Una sfida vera: quella di catturare con le immagini di particelle piccolissime di materia. Sfida vinta dai ricercatori del gruppo Femtoscopy, coordinato da Tullio Scopigno, dell’università Sapienza di Roma, che sono riusciti a filmare il movimento degli atomi. I ricercatori hanno realizzato il nano-movie in slow motion che racconta la “vita segreta” degli atomi.

Con la fotografia si riesce infatti a catturare solo un attimo alla volta. Gli scienziati italiani sono andati oltre.
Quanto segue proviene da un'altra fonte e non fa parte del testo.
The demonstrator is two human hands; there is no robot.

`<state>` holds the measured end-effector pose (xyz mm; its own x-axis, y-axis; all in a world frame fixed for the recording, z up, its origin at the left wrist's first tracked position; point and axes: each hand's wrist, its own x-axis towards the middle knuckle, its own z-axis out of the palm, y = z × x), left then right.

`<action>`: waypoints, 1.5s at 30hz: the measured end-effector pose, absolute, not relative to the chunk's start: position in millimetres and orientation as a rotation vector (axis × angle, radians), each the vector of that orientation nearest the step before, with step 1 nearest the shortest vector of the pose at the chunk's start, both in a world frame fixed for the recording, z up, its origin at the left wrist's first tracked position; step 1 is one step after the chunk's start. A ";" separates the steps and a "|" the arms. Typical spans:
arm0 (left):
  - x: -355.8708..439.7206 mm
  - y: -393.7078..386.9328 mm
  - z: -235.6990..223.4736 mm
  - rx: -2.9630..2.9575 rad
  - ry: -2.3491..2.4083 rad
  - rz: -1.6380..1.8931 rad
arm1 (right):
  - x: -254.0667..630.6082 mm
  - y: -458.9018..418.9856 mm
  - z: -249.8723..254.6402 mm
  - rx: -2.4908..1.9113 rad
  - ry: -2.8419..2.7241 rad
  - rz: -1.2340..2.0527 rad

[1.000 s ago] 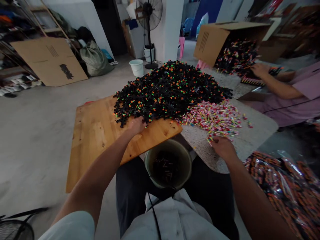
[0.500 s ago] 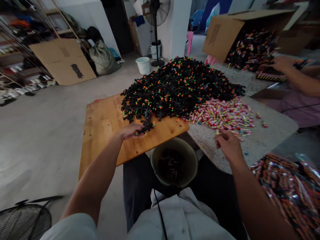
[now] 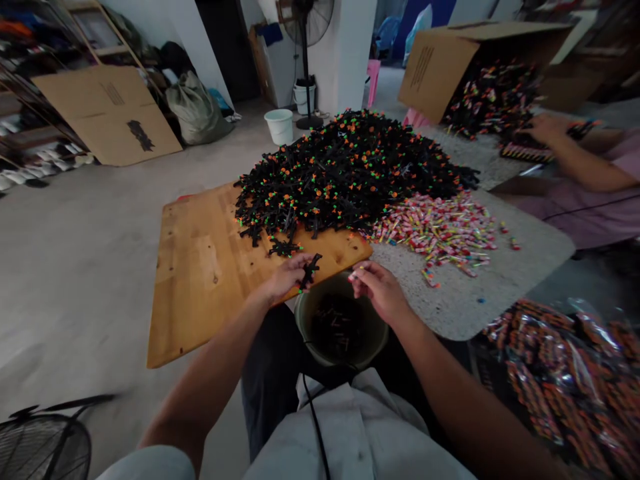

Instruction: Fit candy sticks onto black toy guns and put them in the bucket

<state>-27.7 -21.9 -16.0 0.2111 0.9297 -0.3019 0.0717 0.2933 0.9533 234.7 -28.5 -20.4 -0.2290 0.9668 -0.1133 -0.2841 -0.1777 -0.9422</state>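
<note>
My left hand [image 3: 289,275] is closed round a small black plastic toy gun [image 3: 310,271] above the front edge of the wooden board [image 3: 200,267]. My right hand [image 3: 375,285] is pinched, with a small pink tube [image 3: 354,274] mostly hidden in its fingertips, just right of the toy gun and apart from it. Behind them rises a large heap of black toy guns [image 3: 345,173] with orange and green tips. To its right, many pink and yellow small tubes [image 3: 440,227] lie loose on the speckled tabletop [image 3: 530,247].
Between my knees stands a bucket [image 3: 303,327] with dark pieces in it. Filled plastic bags [image 3: 560,380] lie at lower right. A co-worker's hand [image 3: 547,127] is beside a tipped carton [image 3: 435,73] at far right. A white pail [image 3: 280,127] stands behind the board.
My left hand has lifted a toy gun off the board and moved right, towards me. My right hand has left the pile of tubes and come left over the bucket.
</note>
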 end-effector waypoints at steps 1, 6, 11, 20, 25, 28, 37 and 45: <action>-20.4 -24.5 -14.7 1.128 1.175 0.793 | 228.1 -29.5 -18.7 -0.955 -1.051 1.618; 4.8 -36.5 -4.8 1.179 1.065 0.733 | 215.2 -33.0 -18.9 -0.971 -1.058 1.609; 15.5 -44.1 -1.1 1.179 1.095 0.736 | 223.8 -37.3 -19.3 -0.899 -1.092 1.669; 18.5 -45.7 7.0 1.146 1.058 0.723 | 245.6 -32.3 -23.1 -0.839 -1.122 1.545; 20.5 -47.6 14.8 1.108 1.017 0.712 | 250.0 -31.0 -31.4 -0.798 -1.190 1.499; 20.2 -48.2 17.3 1.036 0.999 0.703 | 252.4 -32.7 -29.4 -0.798 -1.224 1.476; 14.3 -48.2 16.1 0.853 0.902 0.633 | 263.2 -44.5 -1.7 -0.892 -1.555 1.299; 6.0 -50.4 14.9 0.883 0.850 0.512 | 270.5 -48.0 -2.5 -0.899 -1.736 1.230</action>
Si tratta di un vero e proprio film molecolare, dove è stato ripreso direttamente il movimento degli atomi in risposta ad un flash luminoso. “L’impresa è stata particolarmente complessa – spiega Scopigno – perché l’atomo nei suoi movimenti è rapidissimo: l’intervallo tra il ciak e il primo fotogramma è durato una manciata di femtosecondi”. Basti pensare che la luce, che in un secondo viaggia dalla Terra alla Luna, in un tempo così piccolo copre una distanza pari alle dimensioni di un batterio.

Per giungere a questo risultato, descritto sulla rivista Nature Chemistry, i ricercatori hanno sviluppato la Femtosecond Stimulated Raman Spectroscopy, una tecnica con cui si arriva a ricostruire in tempo reale il moto atomico. “Abbiamo utilizzato dei flash luminosi di durata brevissima per depositare energia dentro la mioglobina, una proteina molto importante nei processi di consumo di ossigeno del corpo umano per la produzione di energia”, spiegano Carino Ferrante ed Emanuele Pontecorvo, due dei ricercatori. Con questo esperimento, sottolineano i ricercatori, si apre ora una nuova prospettiva per la visualizzazione dei fenomeni ultraveloci nelle biomolecole.